Problem:
Where the records below reach the line containing "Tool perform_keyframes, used", start transcribing, and end with the line containing "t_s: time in", exactly and with nothing else added.

####################

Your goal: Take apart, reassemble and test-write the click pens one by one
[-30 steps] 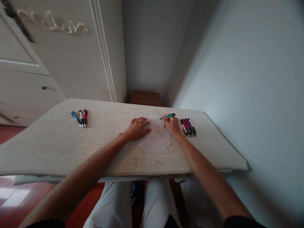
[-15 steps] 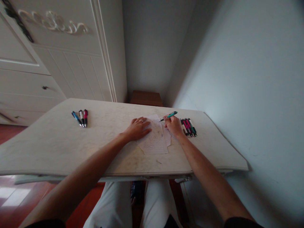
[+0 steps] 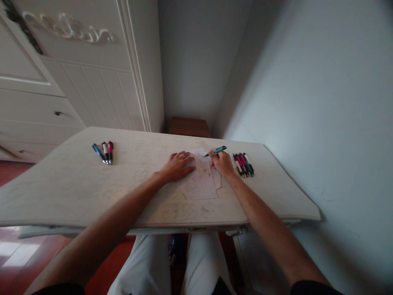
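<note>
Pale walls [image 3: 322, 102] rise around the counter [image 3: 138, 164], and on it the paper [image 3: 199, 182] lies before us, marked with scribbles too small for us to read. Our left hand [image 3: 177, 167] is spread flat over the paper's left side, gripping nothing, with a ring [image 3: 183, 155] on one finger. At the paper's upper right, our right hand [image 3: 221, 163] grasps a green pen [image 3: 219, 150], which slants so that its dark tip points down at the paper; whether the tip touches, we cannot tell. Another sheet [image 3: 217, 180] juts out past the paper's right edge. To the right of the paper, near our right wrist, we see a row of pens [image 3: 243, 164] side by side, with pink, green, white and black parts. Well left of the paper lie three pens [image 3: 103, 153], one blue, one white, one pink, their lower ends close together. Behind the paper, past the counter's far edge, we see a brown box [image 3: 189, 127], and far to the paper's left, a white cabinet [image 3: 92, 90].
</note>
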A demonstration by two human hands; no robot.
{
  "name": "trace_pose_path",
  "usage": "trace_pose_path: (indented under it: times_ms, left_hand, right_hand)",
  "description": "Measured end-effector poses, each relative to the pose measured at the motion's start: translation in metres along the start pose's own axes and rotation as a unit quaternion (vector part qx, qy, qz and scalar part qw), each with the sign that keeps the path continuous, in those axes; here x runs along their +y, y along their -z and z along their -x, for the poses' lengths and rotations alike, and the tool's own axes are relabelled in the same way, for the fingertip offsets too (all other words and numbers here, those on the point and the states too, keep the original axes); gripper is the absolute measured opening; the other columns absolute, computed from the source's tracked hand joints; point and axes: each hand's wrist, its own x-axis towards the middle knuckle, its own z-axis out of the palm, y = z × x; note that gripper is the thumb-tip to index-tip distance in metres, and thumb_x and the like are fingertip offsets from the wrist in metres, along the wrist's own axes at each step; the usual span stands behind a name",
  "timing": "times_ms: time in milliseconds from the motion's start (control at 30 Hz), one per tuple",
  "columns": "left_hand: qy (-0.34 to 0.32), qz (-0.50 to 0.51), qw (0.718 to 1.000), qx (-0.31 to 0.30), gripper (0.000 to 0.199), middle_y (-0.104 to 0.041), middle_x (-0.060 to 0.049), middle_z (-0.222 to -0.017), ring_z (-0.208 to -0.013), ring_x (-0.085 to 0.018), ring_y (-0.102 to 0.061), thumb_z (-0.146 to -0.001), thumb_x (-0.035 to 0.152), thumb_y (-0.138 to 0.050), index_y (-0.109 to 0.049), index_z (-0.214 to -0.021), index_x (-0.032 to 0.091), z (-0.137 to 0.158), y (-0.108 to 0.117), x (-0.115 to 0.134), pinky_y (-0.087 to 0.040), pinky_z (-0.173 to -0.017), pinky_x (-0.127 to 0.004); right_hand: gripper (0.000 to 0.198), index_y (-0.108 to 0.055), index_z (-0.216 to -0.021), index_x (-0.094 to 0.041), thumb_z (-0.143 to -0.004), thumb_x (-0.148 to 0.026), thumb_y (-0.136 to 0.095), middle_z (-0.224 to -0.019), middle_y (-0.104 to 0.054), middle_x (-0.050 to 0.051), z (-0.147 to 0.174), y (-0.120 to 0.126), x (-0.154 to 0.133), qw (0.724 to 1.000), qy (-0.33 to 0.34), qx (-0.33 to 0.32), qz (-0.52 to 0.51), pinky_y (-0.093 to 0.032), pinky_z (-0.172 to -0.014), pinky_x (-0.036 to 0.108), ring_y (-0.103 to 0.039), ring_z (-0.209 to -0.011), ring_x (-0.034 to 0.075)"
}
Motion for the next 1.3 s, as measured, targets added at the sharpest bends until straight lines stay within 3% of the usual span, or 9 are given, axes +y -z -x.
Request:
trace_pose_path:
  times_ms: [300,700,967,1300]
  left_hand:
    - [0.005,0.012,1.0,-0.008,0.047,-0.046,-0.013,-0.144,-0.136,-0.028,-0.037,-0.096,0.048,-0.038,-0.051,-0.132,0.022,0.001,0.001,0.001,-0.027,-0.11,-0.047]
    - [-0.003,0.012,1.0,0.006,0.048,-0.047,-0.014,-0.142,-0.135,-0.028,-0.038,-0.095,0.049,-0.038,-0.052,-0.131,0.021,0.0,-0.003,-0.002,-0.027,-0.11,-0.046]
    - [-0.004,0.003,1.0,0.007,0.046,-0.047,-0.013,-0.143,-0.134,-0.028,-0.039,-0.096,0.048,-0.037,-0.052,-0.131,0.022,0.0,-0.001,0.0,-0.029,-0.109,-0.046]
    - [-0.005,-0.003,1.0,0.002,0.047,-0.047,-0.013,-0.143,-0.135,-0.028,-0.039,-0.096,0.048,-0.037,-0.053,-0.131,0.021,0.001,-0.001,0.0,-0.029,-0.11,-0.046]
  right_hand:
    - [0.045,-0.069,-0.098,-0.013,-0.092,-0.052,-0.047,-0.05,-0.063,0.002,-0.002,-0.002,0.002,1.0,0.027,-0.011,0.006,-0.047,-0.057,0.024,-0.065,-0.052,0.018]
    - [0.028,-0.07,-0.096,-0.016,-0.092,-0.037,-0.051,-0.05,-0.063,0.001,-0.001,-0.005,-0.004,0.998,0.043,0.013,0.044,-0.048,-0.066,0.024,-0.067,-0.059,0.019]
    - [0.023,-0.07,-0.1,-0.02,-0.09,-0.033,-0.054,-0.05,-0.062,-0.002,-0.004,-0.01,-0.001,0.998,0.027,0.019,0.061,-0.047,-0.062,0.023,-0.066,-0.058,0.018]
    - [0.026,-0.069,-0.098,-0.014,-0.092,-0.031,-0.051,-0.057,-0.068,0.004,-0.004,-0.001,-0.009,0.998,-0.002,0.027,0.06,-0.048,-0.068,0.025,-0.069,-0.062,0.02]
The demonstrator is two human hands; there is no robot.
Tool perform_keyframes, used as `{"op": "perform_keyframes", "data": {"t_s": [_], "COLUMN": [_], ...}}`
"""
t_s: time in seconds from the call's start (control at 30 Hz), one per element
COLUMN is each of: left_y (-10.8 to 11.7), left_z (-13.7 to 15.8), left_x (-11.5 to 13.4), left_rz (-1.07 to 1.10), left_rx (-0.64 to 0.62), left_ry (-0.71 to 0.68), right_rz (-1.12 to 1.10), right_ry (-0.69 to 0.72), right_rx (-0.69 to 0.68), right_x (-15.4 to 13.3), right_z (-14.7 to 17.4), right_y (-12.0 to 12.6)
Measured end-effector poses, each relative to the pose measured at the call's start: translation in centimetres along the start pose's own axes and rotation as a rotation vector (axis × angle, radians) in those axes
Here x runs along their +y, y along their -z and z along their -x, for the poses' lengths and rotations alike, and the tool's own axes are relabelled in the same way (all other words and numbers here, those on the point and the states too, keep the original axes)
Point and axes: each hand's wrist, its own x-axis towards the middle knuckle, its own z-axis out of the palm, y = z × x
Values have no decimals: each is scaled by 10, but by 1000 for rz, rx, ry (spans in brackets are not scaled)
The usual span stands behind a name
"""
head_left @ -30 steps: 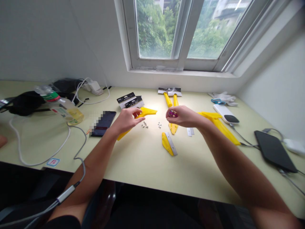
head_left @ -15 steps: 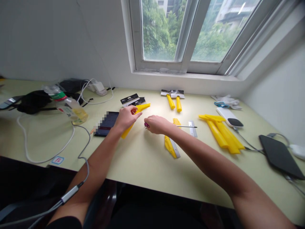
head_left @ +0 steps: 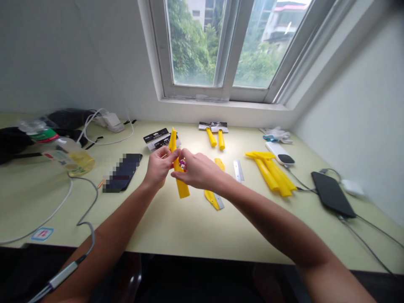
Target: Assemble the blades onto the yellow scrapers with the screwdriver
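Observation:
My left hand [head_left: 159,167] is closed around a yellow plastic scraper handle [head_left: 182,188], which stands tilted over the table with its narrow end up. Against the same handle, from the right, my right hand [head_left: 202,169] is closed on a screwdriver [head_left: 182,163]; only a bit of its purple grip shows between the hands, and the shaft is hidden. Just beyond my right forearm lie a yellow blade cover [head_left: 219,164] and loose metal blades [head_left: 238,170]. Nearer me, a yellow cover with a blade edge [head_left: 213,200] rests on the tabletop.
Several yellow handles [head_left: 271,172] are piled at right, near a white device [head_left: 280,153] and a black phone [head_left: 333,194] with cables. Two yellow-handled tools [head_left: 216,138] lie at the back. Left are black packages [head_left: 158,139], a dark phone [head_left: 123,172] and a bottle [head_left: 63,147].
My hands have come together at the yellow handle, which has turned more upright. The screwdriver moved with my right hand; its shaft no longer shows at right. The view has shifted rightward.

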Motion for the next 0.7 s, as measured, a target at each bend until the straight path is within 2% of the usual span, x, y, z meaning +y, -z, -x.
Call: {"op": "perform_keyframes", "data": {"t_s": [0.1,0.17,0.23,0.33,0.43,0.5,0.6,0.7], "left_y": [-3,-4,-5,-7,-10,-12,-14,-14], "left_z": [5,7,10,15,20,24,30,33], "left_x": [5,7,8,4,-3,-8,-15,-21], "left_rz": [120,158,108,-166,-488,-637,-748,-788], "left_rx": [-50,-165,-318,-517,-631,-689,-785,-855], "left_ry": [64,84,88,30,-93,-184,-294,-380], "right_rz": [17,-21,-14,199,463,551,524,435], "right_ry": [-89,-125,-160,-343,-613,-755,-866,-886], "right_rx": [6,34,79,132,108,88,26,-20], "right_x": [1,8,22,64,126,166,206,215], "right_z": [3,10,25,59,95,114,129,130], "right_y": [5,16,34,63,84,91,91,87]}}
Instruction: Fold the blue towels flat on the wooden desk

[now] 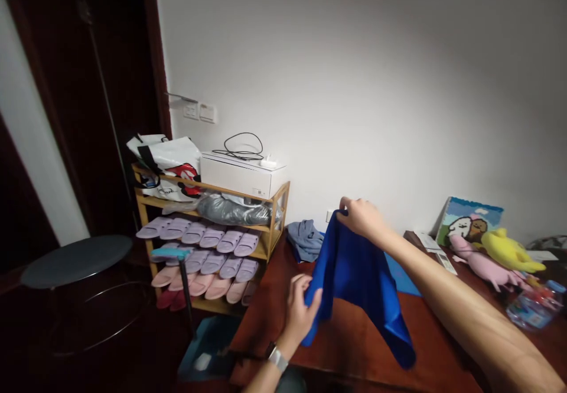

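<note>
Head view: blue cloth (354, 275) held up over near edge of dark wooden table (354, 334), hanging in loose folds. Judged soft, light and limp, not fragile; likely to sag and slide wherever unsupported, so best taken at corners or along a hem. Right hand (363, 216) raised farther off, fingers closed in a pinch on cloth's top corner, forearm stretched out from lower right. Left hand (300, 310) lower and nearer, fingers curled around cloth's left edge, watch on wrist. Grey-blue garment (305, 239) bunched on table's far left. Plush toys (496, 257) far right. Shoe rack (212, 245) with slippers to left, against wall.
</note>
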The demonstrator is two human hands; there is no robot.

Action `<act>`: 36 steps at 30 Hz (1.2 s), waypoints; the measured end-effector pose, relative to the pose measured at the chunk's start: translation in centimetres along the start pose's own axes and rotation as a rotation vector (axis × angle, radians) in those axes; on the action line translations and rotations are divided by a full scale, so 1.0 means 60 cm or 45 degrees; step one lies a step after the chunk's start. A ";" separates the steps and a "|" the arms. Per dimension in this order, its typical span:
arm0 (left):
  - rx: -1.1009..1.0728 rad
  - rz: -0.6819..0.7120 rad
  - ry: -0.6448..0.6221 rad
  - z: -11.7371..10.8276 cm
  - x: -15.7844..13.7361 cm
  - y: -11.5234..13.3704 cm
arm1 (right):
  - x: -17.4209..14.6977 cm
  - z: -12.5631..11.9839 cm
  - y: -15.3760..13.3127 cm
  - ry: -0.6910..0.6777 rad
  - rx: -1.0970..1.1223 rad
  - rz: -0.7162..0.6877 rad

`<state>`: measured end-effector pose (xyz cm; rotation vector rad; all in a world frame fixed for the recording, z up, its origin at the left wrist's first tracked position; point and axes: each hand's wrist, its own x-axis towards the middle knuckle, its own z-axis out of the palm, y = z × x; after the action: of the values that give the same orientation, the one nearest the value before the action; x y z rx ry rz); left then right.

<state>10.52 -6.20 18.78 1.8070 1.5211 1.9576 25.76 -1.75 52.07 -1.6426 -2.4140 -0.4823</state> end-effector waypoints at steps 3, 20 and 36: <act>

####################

Answer to the problem:
Tool perform_keyframes, used as `{"op": "perform_keyframes", "data": {"t_s": [_], "COLUMN": [_], ...}}`
"""
t_s: time in seconds from the call's start (control at 30 Hz), one per element

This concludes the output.